◆ **Brief**
Beginning with the line below that contains "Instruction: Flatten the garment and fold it" and ending with the line that contains "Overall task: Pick", copy every line exactly. Copy nothing else.

◆ **Data supplied**
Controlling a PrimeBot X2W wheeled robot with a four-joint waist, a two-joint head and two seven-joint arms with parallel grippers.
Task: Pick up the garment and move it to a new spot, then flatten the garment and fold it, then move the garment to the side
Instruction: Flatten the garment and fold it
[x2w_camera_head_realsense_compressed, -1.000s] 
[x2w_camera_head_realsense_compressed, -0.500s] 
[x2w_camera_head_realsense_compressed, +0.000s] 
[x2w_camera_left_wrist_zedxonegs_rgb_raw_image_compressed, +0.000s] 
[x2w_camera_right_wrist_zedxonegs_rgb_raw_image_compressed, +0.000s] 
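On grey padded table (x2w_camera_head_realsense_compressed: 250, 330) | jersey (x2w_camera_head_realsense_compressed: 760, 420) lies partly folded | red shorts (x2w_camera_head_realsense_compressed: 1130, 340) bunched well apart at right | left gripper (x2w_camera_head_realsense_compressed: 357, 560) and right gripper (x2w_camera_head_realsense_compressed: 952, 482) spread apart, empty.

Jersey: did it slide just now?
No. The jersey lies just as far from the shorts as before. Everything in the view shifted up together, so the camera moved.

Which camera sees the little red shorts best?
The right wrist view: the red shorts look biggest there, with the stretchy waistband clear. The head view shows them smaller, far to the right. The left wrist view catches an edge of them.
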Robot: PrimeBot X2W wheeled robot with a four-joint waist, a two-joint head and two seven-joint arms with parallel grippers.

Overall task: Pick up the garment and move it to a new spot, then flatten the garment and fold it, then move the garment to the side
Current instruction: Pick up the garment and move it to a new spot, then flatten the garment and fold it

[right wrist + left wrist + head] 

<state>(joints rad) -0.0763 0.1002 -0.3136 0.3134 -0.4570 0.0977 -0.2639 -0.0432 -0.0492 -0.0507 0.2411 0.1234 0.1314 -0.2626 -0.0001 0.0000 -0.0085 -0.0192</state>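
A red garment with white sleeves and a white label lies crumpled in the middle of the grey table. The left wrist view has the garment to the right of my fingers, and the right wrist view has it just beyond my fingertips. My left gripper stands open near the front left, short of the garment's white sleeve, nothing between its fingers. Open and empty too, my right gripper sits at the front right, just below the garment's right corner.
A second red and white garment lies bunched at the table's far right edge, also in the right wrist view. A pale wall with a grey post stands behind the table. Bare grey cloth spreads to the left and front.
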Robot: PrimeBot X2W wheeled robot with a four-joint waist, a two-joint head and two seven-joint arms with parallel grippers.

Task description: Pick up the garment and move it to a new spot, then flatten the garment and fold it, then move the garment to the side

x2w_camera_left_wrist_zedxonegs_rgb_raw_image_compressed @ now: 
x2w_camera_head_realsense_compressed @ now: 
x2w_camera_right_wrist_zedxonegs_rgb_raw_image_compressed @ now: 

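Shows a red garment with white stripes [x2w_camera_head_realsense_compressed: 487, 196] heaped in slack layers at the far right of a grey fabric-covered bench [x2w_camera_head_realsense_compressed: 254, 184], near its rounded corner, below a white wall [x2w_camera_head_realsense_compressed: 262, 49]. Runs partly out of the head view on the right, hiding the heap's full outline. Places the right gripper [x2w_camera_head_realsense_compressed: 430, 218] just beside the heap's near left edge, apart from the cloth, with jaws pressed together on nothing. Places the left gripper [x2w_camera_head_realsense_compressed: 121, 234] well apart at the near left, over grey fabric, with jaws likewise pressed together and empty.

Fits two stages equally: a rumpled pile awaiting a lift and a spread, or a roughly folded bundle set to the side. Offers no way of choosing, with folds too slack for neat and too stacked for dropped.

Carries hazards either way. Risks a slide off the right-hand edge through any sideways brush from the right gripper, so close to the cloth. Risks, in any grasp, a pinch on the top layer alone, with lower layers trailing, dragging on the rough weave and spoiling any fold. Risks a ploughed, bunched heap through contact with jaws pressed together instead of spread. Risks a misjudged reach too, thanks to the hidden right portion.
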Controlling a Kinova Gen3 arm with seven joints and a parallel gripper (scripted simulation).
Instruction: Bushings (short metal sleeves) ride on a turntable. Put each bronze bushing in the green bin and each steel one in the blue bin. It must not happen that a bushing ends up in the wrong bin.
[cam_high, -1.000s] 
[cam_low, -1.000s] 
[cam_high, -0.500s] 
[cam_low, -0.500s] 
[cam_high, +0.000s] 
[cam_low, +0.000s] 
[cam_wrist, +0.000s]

◆ **Problem solution**
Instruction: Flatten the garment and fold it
[x2w_camera_head_realsense_compressed, -1.000s] 
[x2w_camera_head_realsense_compressed, -0.500s] 
[x2w_camera_head_realsense_compressed, +0.000s] 
[x2w_camera_left_wrist_zedxonegs_rgb_raw_image_compressed, +0.000s] 
[x2w_camera_right_wrist_zedxonegs_rgb_raw_image_compressed, +0.000s] 
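On grey padded table (x2w_camera_head_realsense_compressed: 250, 330) | jersey (x2w_camera_head_realsense_compressed: 760, 420) lies partly folded | red shorts (x2w_camera_head_realsense_compressed: 1130, 340) bunched well apart at right | left gripper (x2w_camera_head_realsense_compressed: 357, 560) and right gripper (x2w_camera_head_realsense_compressed: 952, 482) spread apart, empty.

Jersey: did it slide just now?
No. The jersey lies just as far from the shorts as before. Everything in the view shifted up together, so the camera moved.

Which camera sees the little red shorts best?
The right wrist view: the red shorts look biggest there, with the stretchy waistband clear. The head view shows them smaller, far to the right. The left wrist view catches an edge of them.
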Robot: PrimeBot X2W wheeled robot with a four-joint waist, a two-joint head and two seven-joint arms with parallel grippers.

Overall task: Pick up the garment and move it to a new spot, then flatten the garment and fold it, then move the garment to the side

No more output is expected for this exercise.